Alert/Alarm Fatigue – Tired of Being Tired of SIEM Alerts
Dec 20, 2022 | By Ryan Cox
In our ever-evolving detection-as-code (DaC) series, we’ve covered Putting Theory into Practice, Integrating SIEM with CI/CD, and SIEM CI/CD challenges. But today, we’ll be shifting focus to a major problem in any Security Operations Center (SOC): Automation against Alert Fatigue. Any SOC analyst knows the number of alerts that come in during their shift can get overwhelming, and deciding what alerts to prioritize over others can sometimes be a difficult task. Queue “Alert Fatigue” - desensitization to alerts due to an immense amount getting triggered. Every SOC endures alert fatigue, and it’s an ever-evolving battle to fight it off. From tuning detections to creating automations, there are many ways to combat it. Still, most recently, we’ve added automation to our ticketing processes to decrease the amount of time it takes to document and close an alert. Here’s a look at our most recent skirmish with alert fatigue.
In a Minute
At FloQast, when a security rule gets triggered in our Security Incident Event Manager (SIEM) and an alert fires off, it gets pushed into three main queues - Slack, Jira, and Panther. We use Slack as our initial notification queue. Jira is our primary documentation source for alerts, giving us a quick and easy way to search back in time for audits, investigations, and other tickets (via JQL). Lastly, Panther (our SIEM) is used to view the event logs and get a more holistic view of not only why the alert fired off, but the context around that event. This means that our analysts would need to watch for alerts in Slack, open the corresponding alert in Jira, open up Panther to view the associated logs, navigate back to Jira to document, and then close the alert in each platform after triage - FOR EVERY. SINGLE. ALERT. This was not only redundant and obnoxious, but could also lead to discrepancies between the three sources caused by alert fatigue. This could have major business impacts. There is a higher possibility for human error, where an analyst could forget to close an alert in one of the three channels after triaging many alerts all day. And not only that, it’s also taking invaluable time away that could be spent working on another project.
Fight the Fatigue
With 30+ alerts are coming in a day, it was evident to our team that our alert triage process was inefficient and needed an upgrade. Who has time to keep performing the same task in three different places? On top of that, which alert queue would we be using as our source of truth? To combat our problems, we turned to Jira Automations. The idea behind this automation flow would be that when an Alert is set to
Closed in Jira, the corresponding alert would then be set to
Resolved in Panther. So, how did we pull this off?
Jira Automations - When an analyst transitions an Alert to
Closed, our automation flow kicks off and extracts the “AlertID” from the ticket description. A POST request is then created and sent to our API hosted on AWS.
AWS ALB - An Application Load Balancer (ALB) has been configured to be invokable via API. This endpoint will receive the POST request from Jira, authenticate the request, and pass the body of the request to our Lambda.
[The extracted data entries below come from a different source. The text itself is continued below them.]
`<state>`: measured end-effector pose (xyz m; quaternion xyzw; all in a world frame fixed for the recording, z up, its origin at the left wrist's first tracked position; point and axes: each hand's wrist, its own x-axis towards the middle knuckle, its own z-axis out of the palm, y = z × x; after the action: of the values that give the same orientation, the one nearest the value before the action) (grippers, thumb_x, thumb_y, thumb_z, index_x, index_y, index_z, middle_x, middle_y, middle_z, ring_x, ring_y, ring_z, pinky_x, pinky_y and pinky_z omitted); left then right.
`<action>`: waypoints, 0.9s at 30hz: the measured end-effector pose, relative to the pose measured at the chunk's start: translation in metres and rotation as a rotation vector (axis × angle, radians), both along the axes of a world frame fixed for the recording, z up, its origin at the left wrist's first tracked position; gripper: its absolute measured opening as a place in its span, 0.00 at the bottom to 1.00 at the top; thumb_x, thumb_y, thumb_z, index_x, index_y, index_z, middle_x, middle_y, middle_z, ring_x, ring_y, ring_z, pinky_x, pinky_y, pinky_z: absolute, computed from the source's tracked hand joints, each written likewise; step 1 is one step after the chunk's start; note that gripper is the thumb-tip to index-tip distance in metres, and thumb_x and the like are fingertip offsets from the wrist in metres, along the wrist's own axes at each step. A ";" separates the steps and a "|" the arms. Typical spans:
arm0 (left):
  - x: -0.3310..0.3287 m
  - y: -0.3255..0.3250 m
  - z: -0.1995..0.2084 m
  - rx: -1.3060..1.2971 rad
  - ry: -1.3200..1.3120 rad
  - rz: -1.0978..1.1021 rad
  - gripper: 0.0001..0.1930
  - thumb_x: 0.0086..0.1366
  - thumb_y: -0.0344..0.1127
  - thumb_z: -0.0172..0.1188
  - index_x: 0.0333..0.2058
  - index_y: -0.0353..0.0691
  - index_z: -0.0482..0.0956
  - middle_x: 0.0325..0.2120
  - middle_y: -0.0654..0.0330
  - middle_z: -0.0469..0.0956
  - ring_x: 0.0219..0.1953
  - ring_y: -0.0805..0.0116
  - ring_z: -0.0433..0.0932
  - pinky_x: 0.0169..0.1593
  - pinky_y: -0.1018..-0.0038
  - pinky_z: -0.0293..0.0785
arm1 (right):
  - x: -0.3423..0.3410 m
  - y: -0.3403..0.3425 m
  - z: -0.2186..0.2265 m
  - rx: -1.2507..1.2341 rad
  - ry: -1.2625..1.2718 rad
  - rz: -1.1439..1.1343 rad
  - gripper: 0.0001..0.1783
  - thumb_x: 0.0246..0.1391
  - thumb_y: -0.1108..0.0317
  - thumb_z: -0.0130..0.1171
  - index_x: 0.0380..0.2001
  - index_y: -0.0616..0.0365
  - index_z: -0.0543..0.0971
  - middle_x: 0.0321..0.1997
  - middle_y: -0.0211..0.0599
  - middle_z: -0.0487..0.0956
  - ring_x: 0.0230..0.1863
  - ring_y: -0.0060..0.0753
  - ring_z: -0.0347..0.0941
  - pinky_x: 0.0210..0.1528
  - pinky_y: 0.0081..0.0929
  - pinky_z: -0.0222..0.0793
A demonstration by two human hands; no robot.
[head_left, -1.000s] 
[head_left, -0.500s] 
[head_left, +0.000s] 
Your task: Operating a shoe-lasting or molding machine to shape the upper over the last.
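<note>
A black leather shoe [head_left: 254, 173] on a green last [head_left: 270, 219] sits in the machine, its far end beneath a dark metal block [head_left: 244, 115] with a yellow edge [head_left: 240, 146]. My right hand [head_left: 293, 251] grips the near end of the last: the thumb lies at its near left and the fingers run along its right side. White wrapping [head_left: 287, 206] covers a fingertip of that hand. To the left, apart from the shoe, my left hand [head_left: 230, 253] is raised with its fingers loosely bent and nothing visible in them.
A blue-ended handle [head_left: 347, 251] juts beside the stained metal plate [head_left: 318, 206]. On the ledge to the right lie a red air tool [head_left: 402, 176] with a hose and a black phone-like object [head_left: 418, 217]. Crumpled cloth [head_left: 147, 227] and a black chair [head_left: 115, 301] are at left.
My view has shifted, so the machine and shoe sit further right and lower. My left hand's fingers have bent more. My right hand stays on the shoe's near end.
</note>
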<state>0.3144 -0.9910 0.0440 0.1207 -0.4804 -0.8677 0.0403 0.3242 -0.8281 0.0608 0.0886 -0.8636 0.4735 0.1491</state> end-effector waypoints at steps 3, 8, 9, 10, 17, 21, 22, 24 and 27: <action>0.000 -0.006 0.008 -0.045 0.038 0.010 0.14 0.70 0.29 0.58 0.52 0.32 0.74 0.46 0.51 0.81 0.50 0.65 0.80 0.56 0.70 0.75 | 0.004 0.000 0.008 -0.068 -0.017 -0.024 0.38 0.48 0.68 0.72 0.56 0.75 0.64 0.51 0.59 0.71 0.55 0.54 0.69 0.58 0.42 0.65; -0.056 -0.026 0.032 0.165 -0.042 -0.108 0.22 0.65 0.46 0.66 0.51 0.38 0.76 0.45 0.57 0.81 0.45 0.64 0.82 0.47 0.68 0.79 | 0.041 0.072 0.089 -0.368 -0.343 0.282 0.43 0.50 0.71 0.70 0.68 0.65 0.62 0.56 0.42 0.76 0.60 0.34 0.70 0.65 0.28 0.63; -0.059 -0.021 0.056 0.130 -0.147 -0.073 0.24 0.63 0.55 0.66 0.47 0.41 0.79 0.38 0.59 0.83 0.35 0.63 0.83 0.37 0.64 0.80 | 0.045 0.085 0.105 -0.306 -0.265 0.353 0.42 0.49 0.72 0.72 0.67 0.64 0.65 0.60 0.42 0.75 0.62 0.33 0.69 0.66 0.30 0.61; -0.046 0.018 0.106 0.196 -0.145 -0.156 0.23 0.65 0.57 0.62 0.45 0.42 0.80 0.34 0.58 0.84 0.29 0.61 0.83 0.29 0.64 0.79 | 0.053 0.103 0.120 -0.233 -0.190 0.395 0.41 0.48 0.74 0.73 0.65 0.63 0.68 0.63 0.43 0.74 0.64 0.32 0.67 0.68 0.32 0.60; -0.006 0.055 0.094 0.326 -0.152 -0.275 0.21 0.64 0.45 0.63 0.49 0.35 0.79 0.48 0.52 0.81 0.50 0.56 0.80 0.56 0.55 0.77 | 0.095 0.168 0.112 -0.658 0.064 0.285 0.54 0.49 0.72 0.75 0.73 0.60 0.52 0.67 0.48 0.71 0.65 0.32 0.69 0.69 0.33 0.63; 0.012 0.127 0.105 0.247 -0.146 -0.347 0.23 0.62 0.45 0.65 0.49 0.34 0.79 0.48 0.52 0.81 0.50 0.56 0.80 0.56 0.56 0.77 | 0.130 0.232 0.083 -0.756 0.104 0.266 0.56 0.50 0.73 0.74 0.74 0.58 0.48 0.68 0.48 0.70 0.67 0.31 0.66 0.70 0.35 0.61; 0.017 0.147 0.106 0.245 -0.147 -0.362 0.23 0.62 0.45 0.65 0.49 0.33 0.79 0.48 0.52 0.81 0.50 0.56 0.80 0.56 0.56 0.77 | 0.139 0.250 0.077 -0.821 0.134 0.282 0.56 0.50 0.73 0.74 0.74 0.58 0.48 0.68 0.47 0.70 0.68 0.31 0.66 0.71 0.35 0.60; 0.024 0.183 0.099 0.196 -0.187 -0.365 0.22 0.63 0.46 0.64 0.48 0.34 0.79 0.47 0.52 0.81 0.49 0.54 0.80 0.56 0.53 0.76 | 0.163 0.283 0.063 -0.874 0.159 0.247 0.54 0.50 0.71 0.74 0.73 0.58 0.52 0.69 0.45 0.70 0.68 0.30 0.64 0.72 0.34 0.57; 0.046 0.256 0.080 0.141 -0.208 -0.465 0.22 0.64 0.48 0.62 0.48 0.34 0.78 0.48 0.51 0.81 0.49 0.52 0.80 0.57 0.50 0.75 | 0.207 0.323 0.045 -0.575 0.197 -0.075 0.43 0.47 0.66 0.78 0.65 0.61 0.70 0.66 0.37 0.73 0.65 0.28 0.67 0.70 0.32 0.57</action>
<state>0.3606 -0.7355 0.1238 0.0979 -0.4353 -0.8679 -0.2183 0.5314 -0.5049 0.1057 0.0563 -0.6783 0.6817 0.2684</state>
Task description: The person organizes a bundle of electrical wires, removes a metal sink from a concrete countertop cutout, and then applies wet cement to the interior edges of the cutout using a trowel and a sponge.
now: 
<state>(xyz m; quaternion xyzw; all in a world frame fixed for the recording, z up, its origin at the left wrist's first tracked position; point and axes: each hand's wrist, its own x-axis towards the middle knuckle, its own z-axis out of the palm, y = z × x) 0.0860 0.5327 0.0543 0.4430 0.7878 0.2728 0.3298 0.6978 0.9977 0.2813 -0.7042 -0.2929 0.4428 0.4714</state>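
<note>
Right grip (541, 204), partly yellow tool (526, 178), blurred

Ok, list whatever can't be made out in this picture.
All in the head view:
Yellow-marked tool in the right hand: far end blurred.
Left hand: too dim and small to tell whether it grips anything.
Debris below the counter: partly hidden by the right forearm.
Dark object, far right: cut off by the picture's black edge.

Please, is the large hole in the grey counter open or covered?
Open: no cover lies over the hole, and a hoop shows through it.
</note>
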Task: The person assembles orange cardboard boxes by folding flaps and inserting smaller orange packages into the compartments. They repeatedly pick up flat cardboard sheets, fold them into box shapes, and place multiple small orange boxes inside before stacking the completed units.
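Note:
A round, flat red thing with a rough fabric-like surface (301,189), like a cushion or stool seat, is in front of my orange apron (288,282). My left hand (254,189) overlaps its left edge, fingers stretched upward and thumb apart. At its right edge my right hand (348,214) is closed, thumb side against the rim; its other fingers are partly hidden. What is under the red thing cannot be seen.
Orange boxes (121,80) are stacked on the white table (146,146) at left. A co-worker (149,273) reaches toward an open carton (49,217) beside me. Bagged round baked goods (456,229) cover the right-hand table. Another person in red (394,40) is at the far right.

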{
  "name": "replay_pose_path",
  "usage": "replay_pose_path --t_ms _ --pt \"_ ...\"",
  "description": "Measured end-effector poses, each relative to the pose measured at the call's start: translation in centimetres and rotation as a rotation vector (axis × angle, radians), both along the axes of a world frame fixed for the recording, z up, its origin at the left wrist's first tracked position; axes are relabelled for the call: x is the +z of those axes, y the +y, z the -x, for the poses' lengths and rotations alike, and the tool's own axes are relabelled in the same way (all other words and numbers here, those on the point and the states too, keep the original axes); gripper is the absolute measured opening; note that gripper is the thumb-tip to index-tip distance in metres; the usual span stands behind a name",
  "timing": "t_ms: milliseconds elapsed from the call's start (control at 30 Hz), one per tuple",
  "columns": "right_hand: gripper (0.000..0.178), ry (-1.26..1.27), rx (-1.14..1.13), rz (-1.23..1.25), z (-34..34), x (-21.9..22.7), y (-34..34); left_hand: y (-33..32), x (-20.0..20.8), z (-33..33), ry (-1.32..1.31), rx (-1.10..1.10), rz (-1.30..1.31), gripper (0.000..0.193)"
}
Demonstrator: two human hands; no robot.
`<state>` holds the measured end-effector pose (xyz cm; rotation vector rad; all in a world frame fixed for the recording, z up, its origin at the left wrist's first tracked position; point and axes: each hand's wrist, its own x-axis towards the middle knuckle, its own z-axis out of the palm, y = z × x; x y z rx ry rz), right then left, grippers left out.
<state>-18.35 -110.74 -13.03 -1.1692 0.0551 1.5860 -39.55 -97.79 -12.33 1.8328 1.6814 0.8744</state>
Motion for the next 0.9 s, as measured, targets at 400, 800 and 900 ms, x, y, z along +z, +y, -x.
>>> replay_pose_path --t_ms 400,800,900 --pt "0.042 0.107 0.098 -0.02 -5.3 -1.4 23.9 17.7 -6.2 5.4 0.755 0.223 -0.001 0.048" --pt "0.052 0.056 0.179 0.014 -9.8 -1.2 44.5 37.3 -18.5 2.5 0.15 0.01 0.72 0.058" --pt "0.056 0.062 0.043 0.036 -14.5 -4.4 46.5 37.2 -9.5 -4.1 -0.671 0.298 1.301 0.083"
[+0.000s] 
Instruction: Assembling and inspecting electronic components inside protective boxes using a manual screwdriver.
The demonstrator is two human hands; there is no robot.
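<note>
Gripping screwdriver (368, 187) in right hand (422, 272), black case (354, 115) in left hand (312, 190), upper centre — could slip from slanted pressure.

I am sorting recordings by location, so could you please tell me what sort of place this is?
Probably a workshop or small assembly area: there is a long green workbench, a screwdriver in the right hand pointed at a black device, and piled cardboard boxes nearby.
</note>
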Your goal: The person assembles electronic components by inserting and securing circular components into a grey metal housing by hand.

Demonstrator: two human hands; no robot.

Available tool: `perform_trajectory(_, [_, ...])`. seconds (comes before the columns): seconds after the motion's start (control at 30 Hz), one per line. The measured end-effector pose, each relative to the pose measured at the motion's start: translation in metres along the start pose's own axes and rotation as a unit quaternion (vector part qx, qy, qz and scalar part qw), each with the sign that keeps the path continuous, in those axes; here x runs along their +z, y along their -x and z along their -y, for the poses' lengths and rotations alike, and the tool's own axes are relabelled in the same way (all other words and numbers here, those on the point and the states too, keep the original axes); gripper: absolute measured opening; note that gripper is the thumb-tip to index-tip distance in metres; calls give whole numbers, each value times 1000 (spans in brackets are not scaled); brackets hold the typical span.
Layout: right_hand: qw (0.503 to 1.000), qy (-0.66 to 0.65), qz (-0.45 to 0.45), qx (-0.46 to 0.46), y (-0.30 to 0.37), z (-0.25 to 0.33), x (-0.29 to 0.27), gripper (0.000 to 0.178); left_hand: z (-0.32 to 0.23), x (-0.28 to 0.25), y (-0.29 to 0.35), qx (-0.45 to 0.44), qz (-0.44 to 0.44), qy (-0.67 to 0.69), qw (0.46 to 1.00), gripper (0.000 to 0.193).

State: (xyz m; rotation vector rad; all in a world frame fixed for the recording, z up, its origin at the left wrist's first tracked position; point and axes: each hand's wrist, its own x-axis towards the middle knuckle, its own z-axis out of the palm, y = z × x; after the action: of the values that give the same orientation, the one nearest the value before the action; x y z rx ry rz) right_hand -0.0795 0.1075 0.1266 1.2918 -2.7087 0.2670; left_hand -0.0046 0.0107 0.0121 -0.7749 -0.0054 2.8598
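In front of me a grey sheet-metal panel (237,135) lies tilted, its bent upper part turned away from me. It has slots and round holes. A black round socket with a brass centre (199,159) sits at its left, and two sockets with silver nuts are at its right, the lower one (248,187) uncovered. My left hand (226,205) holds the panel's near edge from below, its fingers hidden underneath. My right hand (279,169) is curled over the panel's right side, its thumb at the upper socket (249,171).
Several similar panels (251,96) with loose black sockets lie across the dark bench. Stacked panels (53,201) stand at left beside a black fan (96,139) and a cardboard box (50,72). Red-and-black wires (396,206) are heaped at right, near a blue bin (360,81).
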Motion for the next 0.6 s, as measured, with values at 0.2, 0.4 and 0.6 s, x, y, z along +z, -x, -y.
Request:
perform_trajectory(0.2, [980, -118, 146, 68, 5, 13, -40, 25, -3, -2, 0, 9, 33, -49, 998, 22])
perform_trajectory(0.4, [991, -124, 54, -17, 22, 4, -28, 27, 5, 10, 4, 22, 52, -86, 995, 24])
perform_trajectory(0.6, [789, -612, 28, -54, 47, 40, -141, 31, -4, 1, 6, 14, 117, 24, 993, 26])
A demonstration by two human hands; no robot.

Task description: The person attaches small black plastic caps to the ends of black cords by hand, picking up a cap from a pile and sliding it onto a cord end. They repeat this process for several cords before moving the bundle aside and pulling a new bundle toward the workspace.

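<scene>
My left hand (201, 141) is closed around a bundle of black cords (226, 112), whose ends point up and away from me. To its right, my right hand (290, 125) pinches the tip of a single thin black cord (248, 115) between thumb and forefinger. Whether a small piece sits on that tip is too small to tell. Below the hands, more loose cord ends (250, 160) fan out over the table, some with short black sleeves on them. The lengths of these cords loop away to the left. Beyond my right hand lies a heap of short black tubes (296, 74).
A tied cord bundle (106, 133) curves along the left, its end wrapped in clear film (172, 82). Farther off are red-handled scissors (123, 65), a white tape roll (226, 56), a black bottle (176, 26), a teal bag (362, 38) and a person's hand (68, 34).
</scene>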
AWS Lambda - Once the Lambda is passed the event data, it will extract the AlertID variable and format it in a GQL query. This query is passed to the Panther API which sets the corresponding alert to
Panther API - The Panther SIEM has a GraphQL endpoint that accepts a GQL query as input. The Lambda will pass a mutation query to the endpoint to edit the Alert’s status by ID.
** Authentication- We use a couple of tokens to authenticate our requests that are stored securely in AWS SSM. Our first token is passed from Jira to our Lambda, ensuring our request comes from our own Jira instance. We also verify the IP that the request was sent from. The second token is used to authenticate the call to the Panther API from our Lambda. This ensures safe delivery of our data.
Our new automation has been deployed in our environment for about 6 months now, and we've noticed that team members can now take on more quarterly tasks due to the freed-up time. We've noticed not only an increase in projects being taken on, but also an increase in complexity as well. With this new automation, we now use Jira as our source of documentation, and Slack as our status-tracking queue. Panther still serves as our place to investigate events, but their Alert Queue does not need to be updated for every ticket since Jira takes care of that now. Combined with our continuous process of fine-tuning our rules and detections, alert fatigue for the team is at an all-time low. We’re going to continue to make additions and efforts to our event triaging processes to keep fighting off alert fatigue.
Although we’ve automated some of our processes, we are far from finished! So what’s next for our Corporate Security team? We’re looking to continue to improve our alerting, ticketing, and triaging processes by creating more automations! Our improvement process is an iterative effort, and we are looking to SOAR (😉) into the new year...